Nonostante tutto, Shevchenko riuscì a tornare in campo in tempi relativamente brevi indossando una maschera protettiva in fibra di carbonio, diventata poi una delle immagini simbolo di quella stagione. Con quella protezione sul volto, il numero 7 rossonero continuò non solo a giocare, ma anche a segnare gol pesantissimi, e giocando anche gli ottavi di finale di UEFA Champions League contro il Manchester United.

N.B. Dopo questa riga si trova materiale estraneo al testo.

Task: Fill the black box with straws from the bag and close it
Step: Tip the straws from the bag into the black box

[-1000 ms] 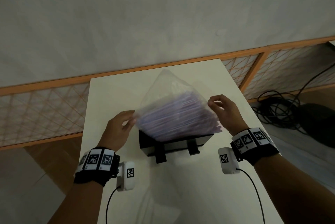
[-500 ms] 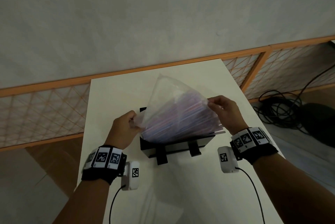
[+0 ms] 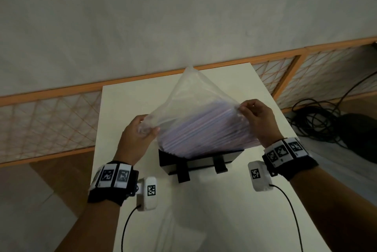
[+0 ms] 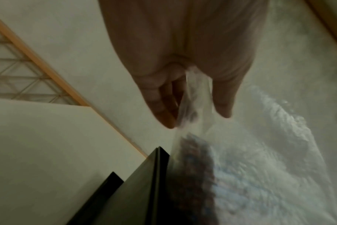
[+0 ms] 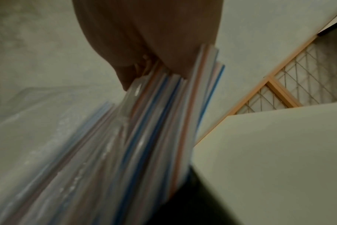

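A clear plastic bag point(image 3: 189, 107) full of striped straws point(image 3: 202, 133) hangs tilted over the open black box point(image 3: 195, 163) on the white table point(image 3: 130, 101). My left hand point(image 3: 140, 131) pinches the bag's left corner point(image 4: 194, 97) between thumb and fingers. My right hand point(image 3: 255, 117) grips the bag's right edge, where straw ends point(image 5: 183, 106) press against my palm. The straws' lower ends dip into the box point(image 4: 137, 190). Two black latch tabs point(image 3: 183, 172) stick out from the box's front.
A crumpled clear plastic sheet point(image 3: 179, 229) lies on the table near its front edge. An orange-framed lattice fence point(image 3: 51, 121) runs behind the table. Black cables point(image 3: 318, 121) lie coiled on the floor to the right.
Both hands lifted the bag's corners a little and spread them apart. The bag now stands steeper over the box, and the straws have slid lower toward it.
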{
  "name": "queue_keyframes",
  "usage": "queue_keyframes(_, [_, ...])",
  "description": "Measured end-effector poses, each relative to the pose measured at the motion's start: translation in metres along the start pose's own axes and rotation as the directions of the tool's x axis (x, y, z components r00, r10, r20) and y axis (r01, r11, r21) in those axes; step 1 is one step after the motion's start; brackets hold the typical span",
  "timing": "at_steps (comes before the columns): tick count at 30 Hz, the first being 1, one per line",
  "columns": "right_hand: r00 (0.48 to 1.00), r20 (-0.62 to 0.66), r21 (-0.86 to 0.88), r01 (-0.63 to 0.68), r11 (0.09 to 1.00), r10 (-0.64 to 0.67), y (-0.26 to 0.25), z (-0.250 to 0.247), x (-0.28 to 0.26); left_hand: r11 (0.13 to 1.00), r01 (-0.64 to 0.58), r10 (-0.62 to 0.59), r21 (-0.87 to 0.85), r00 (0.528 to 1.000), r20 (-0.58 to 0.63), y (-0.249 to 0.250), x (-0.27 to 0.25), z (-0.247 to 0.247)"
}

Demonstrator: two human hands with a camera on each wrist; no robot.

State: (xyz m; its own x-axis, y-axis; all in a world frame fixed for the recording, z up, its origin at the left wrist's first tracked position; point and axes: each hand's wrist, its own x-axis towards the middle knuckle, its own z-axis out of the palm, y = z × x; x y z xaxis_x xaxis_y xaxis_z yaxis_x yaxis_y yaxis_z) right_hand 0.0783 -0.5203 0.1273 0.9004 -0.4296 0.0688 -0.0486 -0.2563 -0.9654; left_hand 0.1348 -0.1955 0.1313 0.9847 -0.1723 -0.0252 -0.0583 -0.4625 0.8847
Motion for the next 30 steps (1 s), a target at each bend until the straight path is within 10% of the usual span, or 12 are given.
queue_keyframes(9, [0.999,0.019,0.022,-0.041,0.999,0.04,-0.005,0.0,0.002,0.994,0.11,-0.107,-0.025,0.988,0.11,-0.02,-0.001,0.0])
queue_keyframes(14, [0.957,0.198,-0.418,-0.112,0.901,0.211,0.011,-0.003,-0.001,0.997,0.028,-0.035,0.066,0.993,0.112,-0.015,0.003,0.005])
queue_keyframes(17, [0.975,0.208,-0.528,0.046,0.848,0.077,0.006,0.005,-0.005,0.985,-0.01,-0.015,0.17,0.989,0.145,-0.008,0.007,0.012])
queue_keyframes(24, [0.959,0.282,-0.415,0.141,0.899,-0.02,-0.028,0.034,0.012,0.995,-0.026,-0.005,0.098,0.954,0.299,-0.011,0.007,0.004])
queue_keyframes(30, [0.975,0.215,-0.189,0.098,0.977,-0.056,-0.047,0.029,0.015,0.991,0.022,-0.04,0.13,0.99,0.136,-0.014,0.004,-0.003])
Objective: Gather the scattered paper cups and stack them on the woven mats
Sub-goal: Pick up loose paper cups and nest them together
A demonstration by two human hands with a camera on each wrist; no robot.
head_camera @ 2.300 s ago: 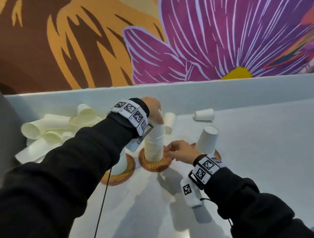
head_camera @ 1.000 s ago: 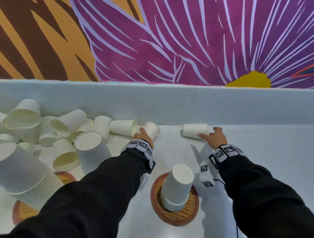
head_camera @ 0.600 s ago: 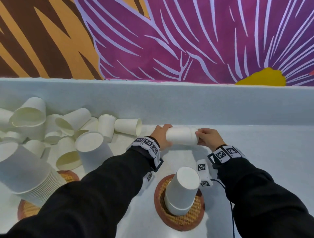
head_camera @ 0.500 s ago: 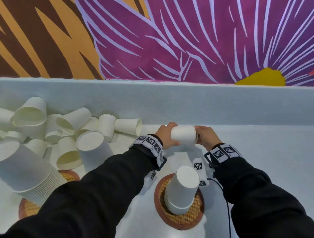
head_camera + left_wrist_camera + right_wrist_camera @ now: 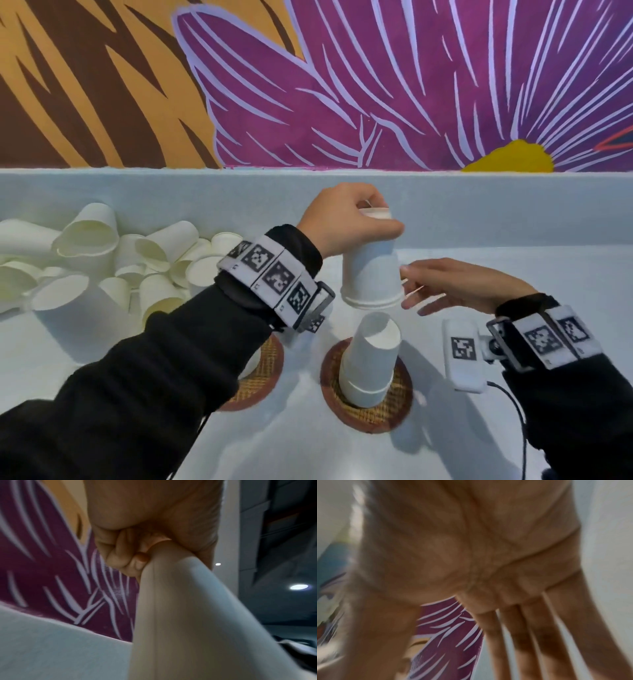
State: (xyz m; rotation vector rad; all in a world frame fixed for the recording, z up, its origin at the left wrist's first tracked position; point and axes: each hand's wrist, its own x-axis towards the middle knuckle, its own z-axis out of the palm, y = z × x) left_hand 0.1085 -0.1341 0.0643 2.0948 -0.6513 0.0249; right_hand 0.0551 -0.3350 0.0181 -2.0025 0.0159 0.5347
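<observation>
My left hand [image 5: 346, 219] grips the base of upside-down white paper cups [image 5: 371, 274], held in the air above the cup stack [image 5: 370, 363] on the right woven mat [image 5: 394, 411]. In the left wrist view the fingers [image 5: 123, 559] curl round the held cup [image 5: 188, 615]. My right hand [image 5: 445, 287] hovers just right of the held cups' rim with its fingers straight and spread; the right wrist view shows an empty palm [image 5: 471, 547]. A second woven mat [image 5: 263, 370] lies partly under my left forearm.
A heap of loose paper cups [image 5: 102, 260] lies at the left against the pale back ledge [image 5: 513, 209]. Behind the ledge rises a painted wall. A white tagged device [image 5: 462, 353] with a cable hangs at my right wrist.
Half a second ago both hands held the cups sideways low near the ledge. Now the left hand alone holds them upright, mouth down, raised over the mat's stack; the right hand has let go.
</observation>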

La situazione di Modric presenta molte analogie con quel precedente: esperienza, leadership, voglia di aiutare la squadra anche in condizioni non perfette e soprattutto la determinazione tipica dei grandi campioni.

Nel calcio moderno le maschere protettive sono ormai strumenti sempre più evoluti, leggere e studiate nei minimi dettagli per garantire sicurezza senza limitare troppo movimenti e visibilità. Ma oltre all’aspetto medico e tecnologico, c’è anche un forte valore simbolico: chi sceglie di tornare subito in campo con una protezione del genere manda un messaggio chiaro al gruppo.

Ed è proprio quello che sta facendo Luka Modric. A quasi 41 anni, il croato continua a dimostrare una mentalità fuori dal comune, scegliendo di esserci in uno dei momenti più delicati della stagione del Milan. Proprio come fecero prima di lui campioni come Osimhen e soprattutto Shevchenko, che trasformarono una maschera in un simbolo di resilienza, carattere e fame di vittorie.